US marines killed Haiti gunman
US marines shot and killed one of the gunmen who fired at a huge demonstration of protesters celebrating the flight from Haiti of President Jean-Bertrand Aristide.
Colonel Charles Gurganus said the man was trying to attack Marines when he was killed on Sunday.
That raised the toll to six dead and more than 30 injured in the worst attack since Aristide’s flight on February 29 and the arrival of US and French peacekeepers.
Protesters had been calling for the exiled Aristide to stand trial for alleged corruption and killings committed by his armed militants.
Gurganus said the shooting occurred near one corner of the presidential National Palace when a marine platoon observed two gunmen. One was killed, he said. Marines did not know what happened to the other, he said.

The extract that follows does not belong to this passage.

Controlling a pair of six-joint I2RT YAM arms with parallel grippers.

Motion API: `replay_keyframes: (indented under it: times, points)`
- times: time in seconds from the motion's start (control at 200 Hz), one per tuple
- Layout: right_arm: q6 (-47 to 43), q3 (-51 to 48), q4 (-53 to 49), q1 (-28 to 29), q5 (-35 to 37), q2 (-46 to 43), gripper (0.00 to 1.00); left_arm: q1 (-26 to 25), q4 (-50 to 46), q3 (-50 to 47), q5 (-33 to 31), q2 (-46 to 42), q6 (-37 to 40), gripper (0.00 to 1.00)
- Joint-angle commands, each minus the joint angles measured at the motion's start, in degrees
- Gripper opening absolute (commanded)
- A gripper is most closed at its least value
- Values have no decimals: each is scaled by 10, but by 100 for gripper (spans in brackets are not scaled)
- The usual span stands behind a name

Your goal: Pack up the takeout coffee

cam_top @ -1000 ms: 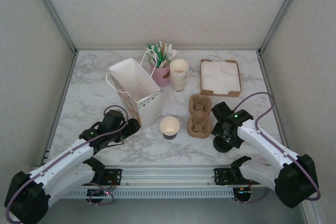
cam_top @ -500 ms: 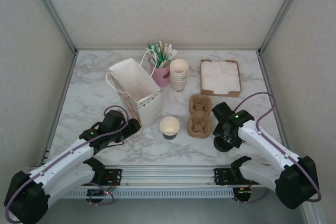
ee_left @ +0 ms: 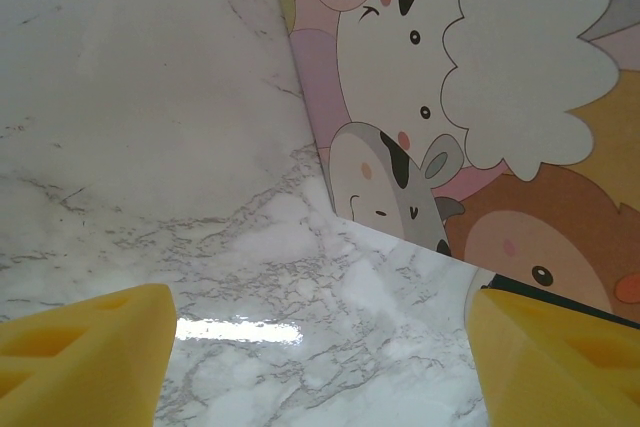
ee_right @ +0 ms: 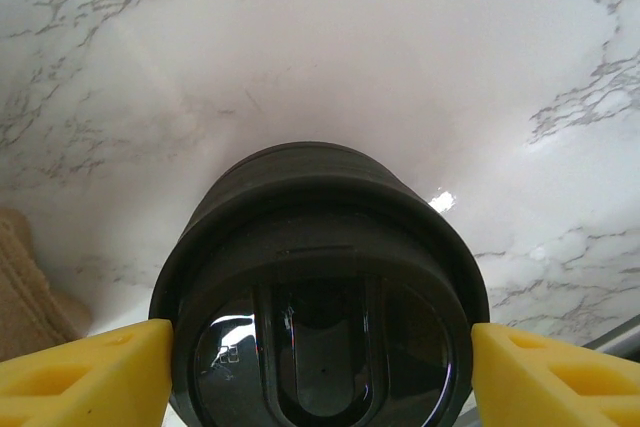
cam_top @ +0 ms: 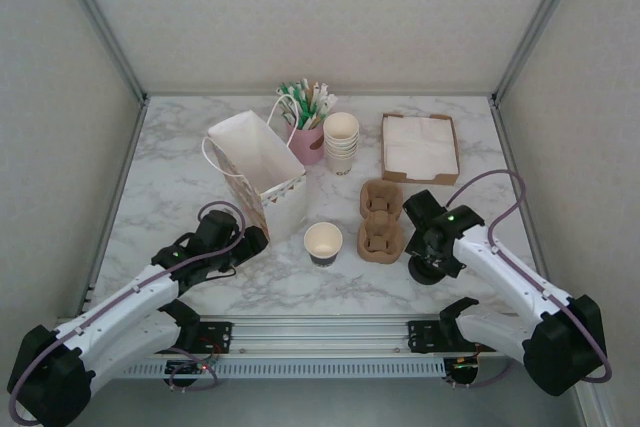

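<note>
Angling steeply downward, the right gripper point(ee_right: 321, 352) clamps the black lid point(ee_right: 320, 237) at its sides.

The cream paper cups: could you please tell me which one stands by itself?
The lone open cup near the front, between the paper bag and the cardboard carriers; the rest are nested in a stack at the back, beside the pink holder.

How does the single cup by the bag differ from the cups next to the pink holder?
The single cup is one cup alone; the cups by the pink holder are a nested stack. The single cup stands near the front, between the paper bag and the cardboard carrier; the stack stands at the back. Both are cream, upright and lidless.
</note>
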Motion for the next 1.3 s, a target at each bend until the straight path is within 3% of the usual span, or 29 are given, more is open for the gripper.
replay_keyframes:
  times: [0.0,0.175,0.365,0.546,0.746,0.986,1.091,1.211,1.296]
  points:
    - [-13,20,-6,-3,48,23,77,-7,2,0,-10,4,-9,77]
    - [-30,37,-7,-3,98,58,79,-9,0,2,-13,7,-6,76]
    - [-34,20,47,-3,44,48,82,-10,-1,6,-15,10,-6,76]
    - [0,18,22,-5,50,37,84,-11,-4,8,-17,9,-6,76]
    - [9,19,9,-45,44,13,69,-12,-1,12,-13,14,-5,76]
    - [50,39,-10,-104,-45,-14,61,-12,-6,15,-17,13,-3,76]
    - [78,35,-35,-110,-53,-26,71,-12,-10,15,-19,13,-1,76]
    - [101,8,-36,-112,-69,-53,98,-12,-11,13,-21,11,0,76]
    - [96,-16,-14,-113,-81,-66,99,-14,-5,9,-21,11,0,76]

Asked how he knew the man killed was a gunman, Gurganus said: “He had a gun and he was shooting at marines, that’s what I call a gunman.”
In his first public press conference in exile in the Central African Republic, Jean-Bertrand Aristide insisted today he was still president of Haiti and called for “peaceful resistance” against what he described as the “occupation” of his homeland.

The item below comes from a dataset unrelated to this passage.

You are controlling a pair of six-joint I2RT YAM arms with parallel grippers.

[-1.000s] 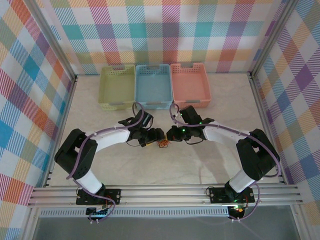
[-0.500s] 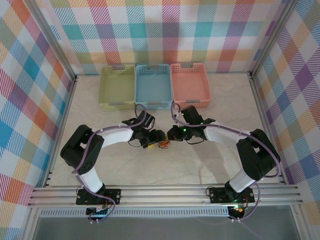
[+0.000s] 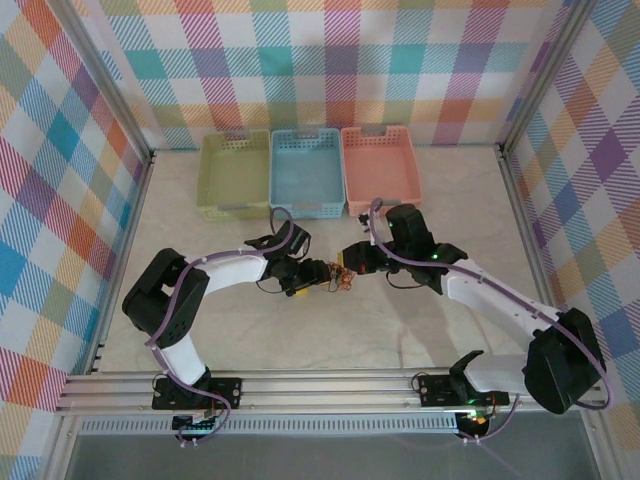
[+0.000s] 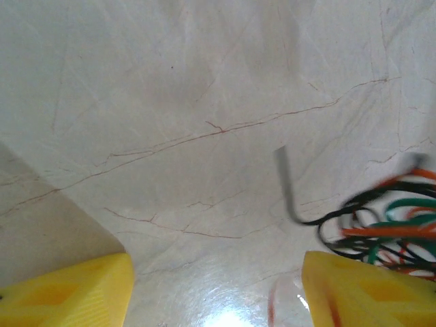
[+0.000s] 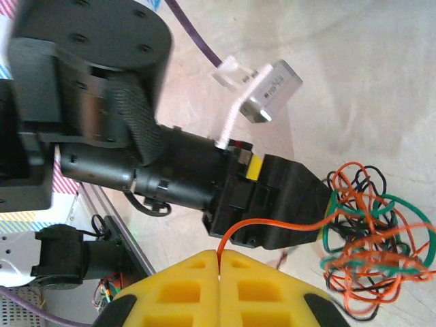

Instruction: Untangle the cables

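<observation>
The cables (image 3: 341,278) lie as one small knot of orange, black and green wires on the marble table, between the two grippers. In the right wrist view my right gripper (image 5: 219,255) is shut on an orange cable (image 5: 272,225), which arcs from the yellow fingertips over to the knot (image 5: 375,248). From above, the right gripper (image 3: 347,264) sits just up and right of the knot. My left gripper (image 3: 316,272) is at the knot's left side. Its yellow fingers (image 4: 361,289) stand apart over bare table, with the knot (image 4: 388,228) beside the right finger, not between them.
Three baskets stand in a row at the back: yellow-green (image 3: 234,205), blue (image 3: 306,207) and pink (image 3: 380,204). The left arm's black wrist housing (image 5: 204,177) is close in front of the right gripper. Checkered walls enclose the table on three sides.
The right arm has swung its elbow out to the right and stretched. Its gripper, still shut on the orange cable, has drawn the knot slightly up and right. The left arm has barely moved.
</observation>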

“I am the democratically elected president and I remain so. I plead for the restoration of democracy” in Haiti, Aristide said in Bangui. “We appeal for a peaceful resistance.”
He described Haitian rebels who seized large parts of the country and precipitated his overthrow as “drug dealers and terrorists.”
He also repeated allegations that the United States forced him from power, something US officials deny. Aristide was flown to Bangui on a plane arranged by the US government.
“It was in fact a political kidnapping. This political kidnapping unfortunately opened the road to an occupation,” Aristide said.